Give back every line of the data exactly. Pictures are not part of the copy.

● Source material
++++++++++++++++++++

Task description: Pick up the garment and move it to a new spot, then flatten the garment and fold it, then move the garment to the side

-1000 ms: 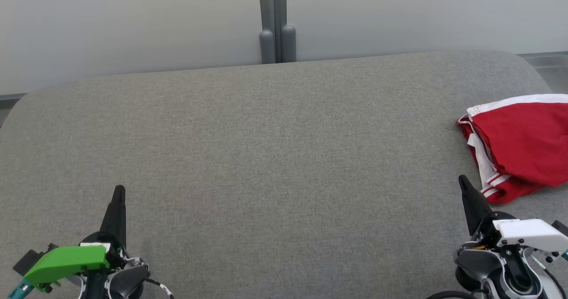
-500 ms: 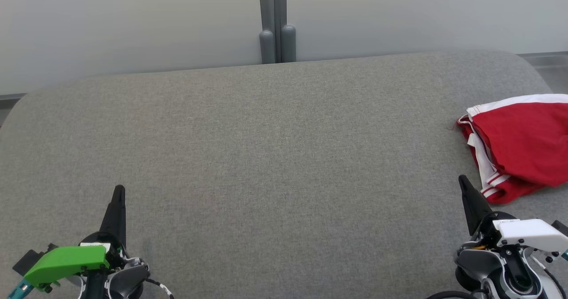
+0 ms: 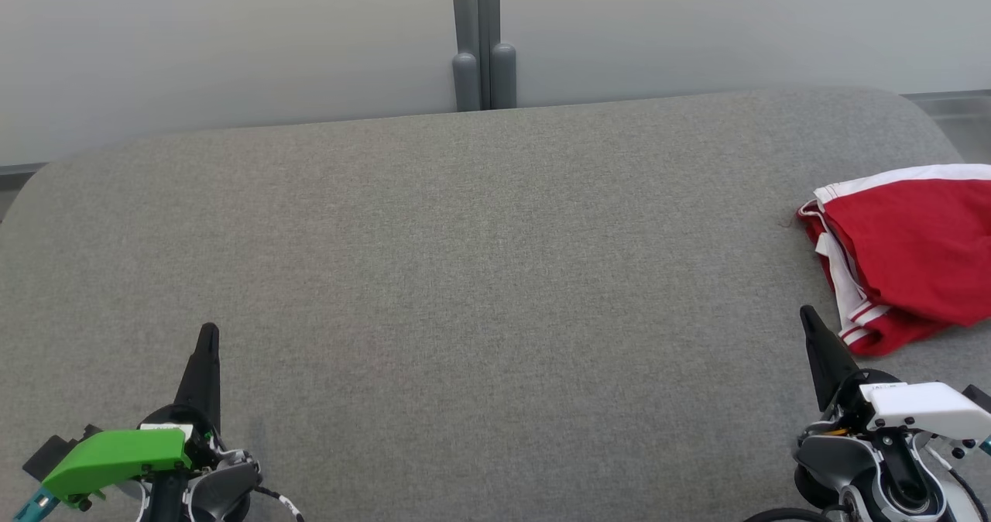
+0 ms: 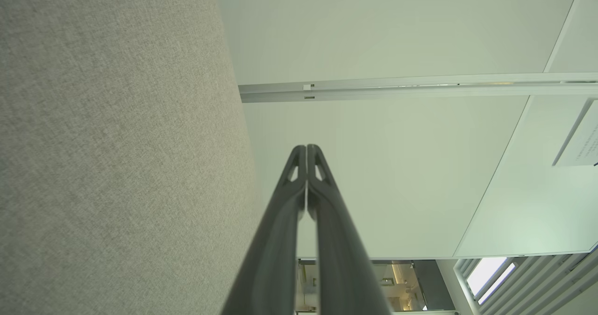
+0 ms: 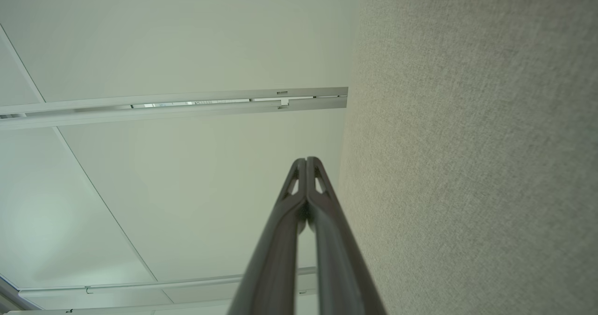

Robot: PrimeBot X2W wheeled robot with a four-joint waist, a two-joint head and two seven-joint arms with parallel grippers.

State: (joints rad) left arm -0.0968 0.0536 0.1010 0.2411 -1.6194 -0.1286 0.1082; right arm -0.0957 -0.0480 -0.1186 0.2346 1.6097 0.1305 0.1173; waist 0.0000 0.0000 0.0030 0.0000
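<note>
Head cam: you're seeing the garment lying at the pad's right edge, long axis running rightwards off-frame, white band facing away. Right gripper is sitting just beside it, left gripper well apart. Wrist cams: both are pinching together, holding nothing.

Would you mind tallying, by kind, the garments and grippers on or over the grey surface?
Garments: 1, the red garment with white trim, lying at the right edge of the grey surface.
Grippers: 2, the left gripper and the right gripper, both shut and empty.
Total: 3.
</note>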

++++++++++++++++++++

● Written answer
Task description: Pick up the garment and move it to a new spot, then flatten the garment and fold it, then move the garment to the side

-1000 ms: 
-500 ms: 
+0 ms: 
+0 ms: 
+0 ms: 

Robot: PrimeBot X2W wheeled robot with a four-joint waist, a two-joint head and two seven-joint arms with parallel grippers.

State: (joints rad) left arm -0.0968 0.0536 0.1010 0.2411 -1.6194 -0.1286 0.1082; right arm -0.0957 -0.0480 -0.1186 0.2346 1.6097 0.1305 0.1173; waist 0.0000 0.0000 0.0030 0.0000
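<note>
Head cam: you're seeing the garment lying at the pad's right edge, long axis running rightwards off-frame, white band facing away. Right gripper is sitting just beside it, left gripper well apart. Wrist cams: both are pinching together, holding nothing.

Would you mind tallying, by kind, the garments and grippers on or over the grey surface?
Garments: 1, the red garment with white trim, lying at the right edge of the grey surface.
Grippers: 2, the left gripper and the right gripper, both shut and empty.
Total: 3.
</note>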

With this, the exercise is finished.